Talking v. Listening
Enrollment professionals must be articulate and knowledgeable in describing the school and responding to questions, but they must be even better at asking good questions that, from the very first encounters with prospective families, elicit a growing understanding of their child(ren) and the family. Like a good classroom teacher, enrollment professionals should do as much listening as talking.
Level Playing Field v. Precious Time
Directors of enrollment organize ethical, transparent admission processes, but they also understand the value of their time and the many other initiatives that compete for it. In this light, it is both considerate and practical to counsel prospective families out of the process in its early stages when it is patently clear that the school would not be a good fit. That is, not to do so out of a misguided sense of fairness (or lack of courage) is both inhumane and an unnecessary and dangerous waste of the enrollment director's precious time.
Polished v. Permeable
A school tour should showcase the school's assets, but it is also an opportunity for an extended, evolving family interview. The tour should be built around what the enrollment professional has already learned about the family and what she gathers throughout the tour as the family responds to elements of the school in action. Enrollment professionals need to be knowledgeable and professional in describing the school, but overly scripted tours come off as inauthentic and tin-eared: "We've told you that our daughter's interests tip steeply to theater and dance rather than athletics, and yet here we are in the gym, our third athletics related stop, watching you point out the championship banners and describe how many graduates go on to play sports in college."
Expert v. Facilitator
Enrollment professionals make themselves widely knowledgeable about the school and often (and ideally) have some closer expertise to bring to the work from previous experience. For instance, I believe that directors of enrollment at elementary schools profit from a strong early childhood classroom background (more on this later). But, when the question at hand requires an expert answer, one they don't possess, good enrollment professionals facilitate connections for prospective families with colleagues who do. Even better, real pros anticipate these moments and plan for them: first stop, chorus room for a five minute chat with the chorus director before rehearsal begins; fine arts department chair pops in, by design.
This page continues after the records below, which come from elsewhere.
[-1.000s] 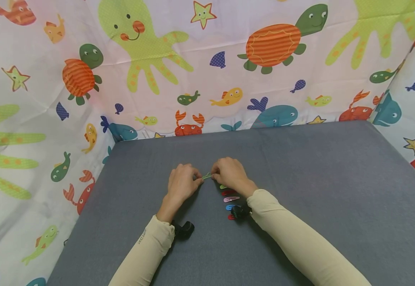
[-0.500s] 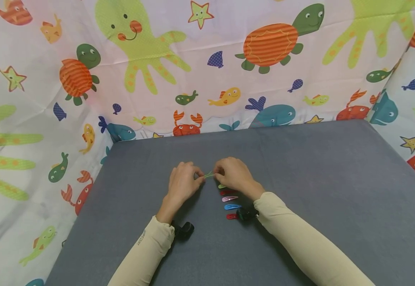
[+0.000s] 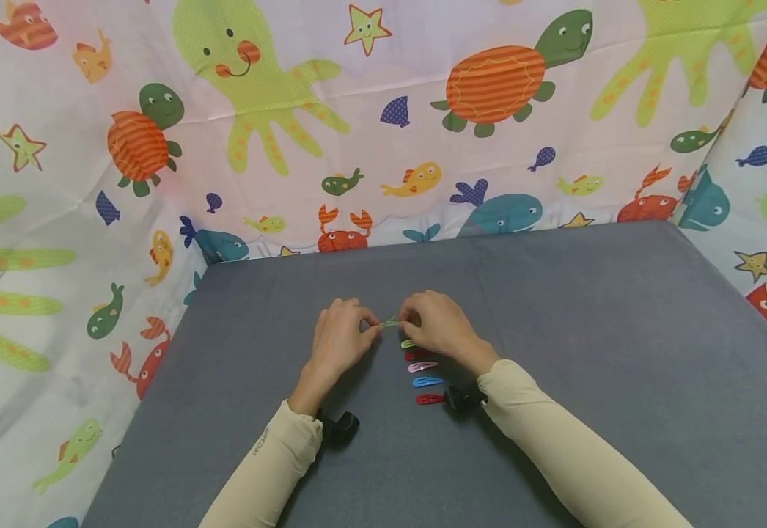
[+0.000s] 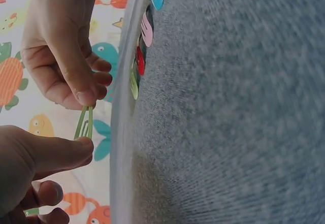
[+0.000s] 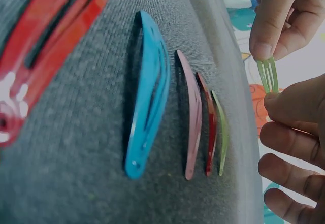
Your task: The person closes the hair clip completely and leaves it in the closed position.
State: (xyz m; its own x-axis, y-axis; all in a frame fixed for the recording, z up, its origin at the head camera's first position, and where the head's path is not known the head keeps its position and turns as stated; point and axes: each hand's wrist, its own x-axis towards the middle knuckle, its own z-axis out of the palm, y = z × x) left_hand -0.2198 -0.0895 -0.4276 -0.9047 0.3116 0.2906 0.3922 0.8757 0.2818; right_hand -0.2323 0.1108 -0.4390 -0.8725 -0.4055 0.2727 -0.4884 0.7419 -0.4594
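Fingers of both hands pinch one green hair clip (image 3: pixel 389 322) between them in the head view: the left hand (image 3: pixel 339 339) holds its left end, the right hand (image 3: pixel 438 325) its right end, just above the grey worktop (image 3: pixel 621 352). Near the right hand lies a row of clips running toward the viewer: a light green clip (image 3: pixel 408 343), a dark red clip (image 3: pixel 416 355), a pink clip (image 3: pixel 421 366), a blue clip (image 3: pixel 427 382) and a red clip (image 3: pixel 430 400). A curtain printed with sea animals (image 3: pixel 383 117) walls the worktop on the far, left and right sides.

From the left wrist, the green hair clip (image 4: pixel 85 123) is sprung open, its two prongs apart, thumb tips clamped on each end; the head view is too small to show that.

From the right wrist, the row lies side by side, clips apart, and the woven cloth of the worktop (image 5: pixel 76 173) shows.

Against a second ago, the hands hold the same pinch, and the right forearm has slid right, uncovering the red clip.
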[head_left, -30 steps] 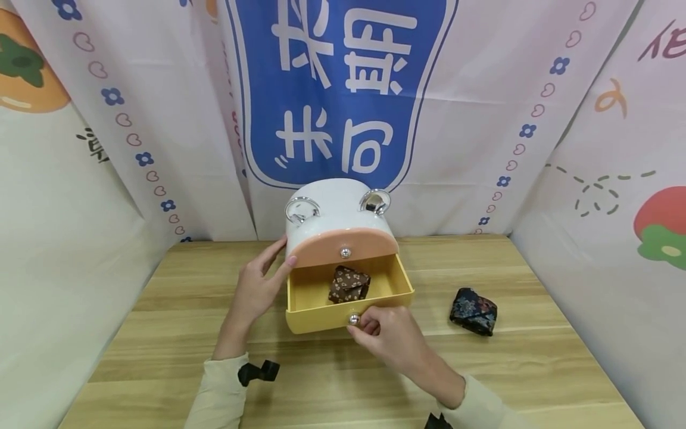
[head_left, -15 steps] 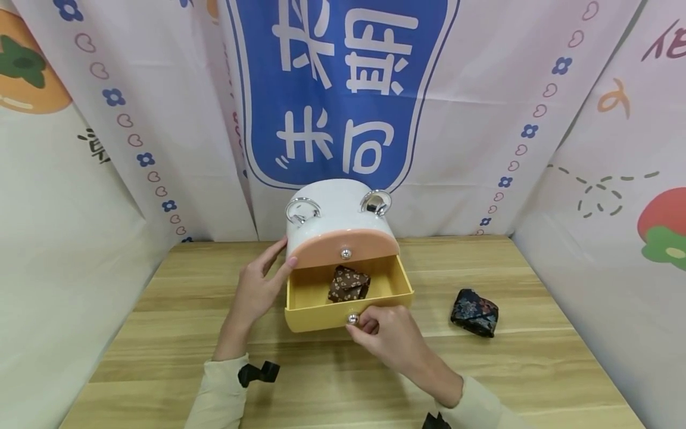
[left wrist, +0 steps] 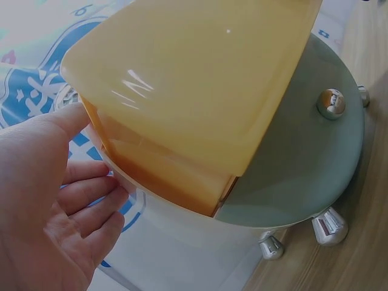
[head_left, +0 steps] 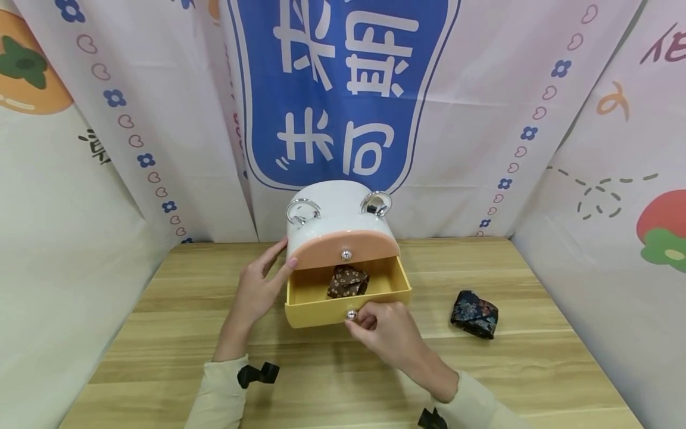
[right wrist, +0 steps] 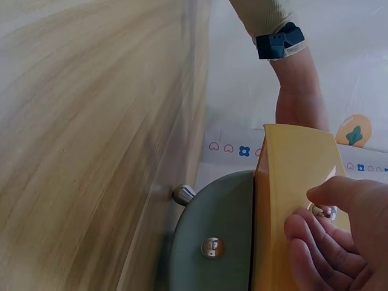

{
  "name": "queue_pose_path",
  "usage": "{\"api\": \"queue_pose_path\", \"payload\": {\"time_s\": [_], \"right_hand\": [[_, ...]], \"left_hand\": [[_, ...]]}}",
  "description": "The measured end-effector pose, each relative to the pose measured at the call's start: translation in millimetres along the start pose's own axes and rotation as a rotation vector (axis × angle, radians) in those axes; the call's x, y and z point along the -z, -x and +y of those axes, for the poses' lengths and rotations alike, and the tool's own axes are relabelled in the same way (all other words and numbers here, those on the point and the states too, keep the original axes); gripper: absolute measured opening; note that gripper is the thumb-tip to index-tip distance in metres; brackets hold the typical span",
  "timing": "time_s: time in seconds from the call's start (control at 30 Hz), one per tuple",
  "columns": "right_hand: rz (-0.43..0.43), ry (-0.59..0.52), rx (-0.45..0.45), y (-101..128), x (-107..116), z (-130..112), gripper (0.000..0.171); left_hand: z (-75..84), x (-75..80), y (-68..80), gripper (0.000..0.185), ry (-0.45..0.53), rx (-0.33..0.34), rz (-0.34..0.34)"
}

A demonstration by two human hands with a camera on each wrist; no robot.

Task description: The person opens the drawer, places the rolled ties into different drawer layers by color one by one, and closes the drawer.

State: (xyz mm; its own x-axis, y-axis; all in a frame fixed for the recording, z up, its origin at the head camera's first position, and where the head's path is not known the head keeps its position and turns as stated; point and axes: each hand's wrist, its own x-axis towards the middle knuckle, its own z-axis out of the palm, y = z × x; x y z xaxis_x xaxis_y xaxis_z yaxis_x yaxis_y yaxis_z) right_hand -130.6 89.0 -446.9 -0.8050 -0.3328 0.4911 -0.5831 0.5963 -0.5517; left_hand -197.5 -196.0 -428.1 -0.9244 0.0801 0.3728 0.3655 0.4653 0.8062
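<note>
Glossy plastic drawer (head_left: 321,313) with shiny metal knob (head_left: 351,314); matt wood-grain table (head_left: 161,333); patterned cloth pouch (head_left: 348,282) inside.

Around the drawer box (head_left: 343,229) you have bare desk (head_left: 161,333) to its left and in front. Behind it the cloth backdrop (head_left: 343,119) hangs close. To its right, a dark folded cloth (head_left: 474,313) lies well apart from it. The pulled-out yellow drawer (head_left: 321,310) juts forward from the box; a brown folded cloth (head_left: 348,281) fills part of it.
</note>
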Motion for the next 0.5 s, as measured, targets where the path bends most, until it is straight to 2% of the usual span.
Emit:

Jobs to Be Done v. Jobs to Be Taught
Over the last several years, many independent schools have gotten interested in Clayton Christensen's Jobs to Be Done framework, a demand side effort to understand and respond clearly to the several common jobs that families expect the school to do for them as opposed to thinking about the school as a product to be marketed. Schools, however, need to think about a next layer in that framework that I call Jobs to Be Taught. Sometimes, this amounts to expectation setting. One of the four common jobs that parents want the school to do for them, according to a 2019 NAIS study, is to provide an excellent academic program and reputation that will insure that their talented child is admitted to selective colleges. Yet, when enrollment professionals hear words like "insure," they make certain to accompany their descriptions of those programs and track record with a similarly detailed description of the student's role in that success, and recognize that this lesson may be one that they and colleagues will spiral back to for years to come. Enrollment professionals are called on to teach a more sophisticated lesson when they help parents of very young children understand what an excellent early childhood academic program should look like: how, for instance, dramatic play is connected to language development, how spatial reasoning is a foundation for numeracy, and why these kinds of open ended activities--as opposed to seated, academic-looking paper pencil tasks--are developmentally appropriate.
Amicable v. Ambivalent
As their default, enrollment professionals plan for an ambivalent audience and allow themselves to be pleasantly surprised when it becomes clear that both parents are fully committed to an independent school education for their child. Conversely, with this default preparation, they're prepared for the one sanguine, one arms folded child-rearing partners, or the brittle cooperation vibe of the divorced partners, or (increasingly) a third vector of influence in the form of a grandparent, or (also increasingly) the young parents conducting a broad search among all kinds of schools from a disinterested skeptic's stance.